Pull no more than one impact statement per paper #5

Closed paulsedille closed 3 years ago

paulsedille commented 3 years ago

Is your feature request related to a problem? Please describe. Currently, the code pulls any section within a paper whose title includes the word "impact." This includes any section that happens to include impact in its name, even if it is not an "Impact Statement." This also means that if a paper includes an impact statement AND another section that has "impact" in the title, the code will output more than one "impact statement" per article.

Describe the solution you'd like In order to minimise these problems, I would like it if the code only pulled the last section that includes "impact" in its title in cases where there is more than one such section. By "last" I mean "that appears latest in the body of the xml/paper". This is because impact statements are typically placed at the end of a paper since they do not count for the 8-page limit imposed by NeurIPS; therefore, if more than one section has "impact" in the title, the correct one to pull is most likely the latest one.

Describe alternatives you've considered Not sure; could "copy over" each old section in the dataframe as a new one is found?

paulsedille commented 3 years ago

There is a problem with this method, as some sections with "impact" in the title being erroneously pulled, in fact, appear after the proper impact statement (as in 90599c8fdd2f6e7a03ad173e2f535751). This is because the code is pulling "sections" appearing in the bibliography when these happen to include "impact" under what the xml labelled "h1."

earlng commented 3 years ago

The current logic is that the code will continue parsing through a PDF document until it finds all instances of what it considers to be impact statements.

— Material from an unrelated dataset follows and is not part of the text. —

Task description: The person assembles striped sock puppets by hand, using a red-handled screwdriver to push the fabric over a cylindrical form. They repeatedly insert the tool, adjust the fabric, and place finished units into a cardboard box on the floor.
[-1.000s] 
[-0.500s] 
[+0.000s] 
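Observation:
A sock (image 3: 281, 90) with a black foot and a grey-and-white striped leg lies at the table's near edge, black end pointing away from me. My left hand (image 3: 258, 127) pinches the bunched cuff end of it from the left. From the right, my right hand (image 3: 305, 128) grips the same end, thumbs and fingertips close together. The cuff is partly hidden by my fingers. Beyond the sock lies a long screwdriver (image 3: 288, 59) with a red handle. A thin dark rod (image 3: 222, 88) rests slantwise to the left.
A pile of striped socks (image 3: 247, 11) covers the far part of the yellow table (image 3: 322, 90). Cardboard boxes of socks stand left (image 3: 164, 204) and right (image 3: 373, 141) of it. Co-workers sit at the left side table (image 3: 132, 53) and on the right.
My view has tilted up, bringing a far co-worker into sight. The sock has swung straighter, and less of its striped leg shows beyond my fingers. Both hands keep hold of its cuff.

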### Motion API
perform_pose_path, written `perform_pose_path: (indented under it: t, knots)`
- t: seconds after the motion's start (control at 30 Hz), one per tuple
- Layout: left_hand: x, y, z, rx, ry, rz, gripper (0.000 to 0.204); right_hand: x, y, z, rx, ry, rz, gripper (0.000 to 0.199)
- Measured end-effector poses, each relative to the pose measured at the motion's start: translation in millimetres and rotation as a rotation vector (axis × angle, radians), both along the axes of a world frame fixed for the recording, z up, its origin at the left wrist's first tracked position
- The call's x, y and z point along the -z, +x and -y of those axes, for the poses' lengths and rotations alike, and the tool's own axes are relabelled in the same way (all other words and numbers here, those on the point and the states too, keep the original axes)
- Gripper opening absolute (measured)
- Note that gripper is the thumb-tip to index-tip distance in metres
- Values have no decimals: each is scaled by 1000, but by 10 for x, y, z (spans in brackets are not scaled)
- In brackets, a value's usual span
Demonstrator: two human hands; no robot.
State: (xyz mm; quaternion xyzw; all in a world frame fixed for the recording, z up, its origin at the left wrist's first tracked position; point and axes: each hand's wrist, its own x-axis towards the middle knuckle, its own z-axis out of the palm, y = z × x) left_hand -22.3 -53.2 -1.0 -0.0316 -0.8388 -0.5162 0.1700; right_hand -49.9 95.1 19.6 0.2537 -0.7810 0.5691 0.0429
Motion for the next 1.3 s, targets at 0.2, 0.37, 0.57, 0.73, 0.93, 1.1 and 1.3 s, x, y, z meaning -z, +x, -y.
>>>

The rough criteria being:

I could change the logic so that once it finds the first instance that satisfies the above requirement, it just breaks out of the loop and moves on to the next file.

Would that work?

paulsedille commented 3 years ago

No, best not to do that. I just sifted through the current output.csv and there seems to be only a handful of erroneous impact statements (ie texts pulled by the code that are not actually impact statements), something like 8 of them. So I'll just go through that manually. What I would like though, is for the code to include every single paper in the output.csv, regardless of whether or not an impact statement is found. In the case nothing is found the code can include only the paper title, identifier, and link. The other columns can stay empty. We can consider this issue closed once the code does that.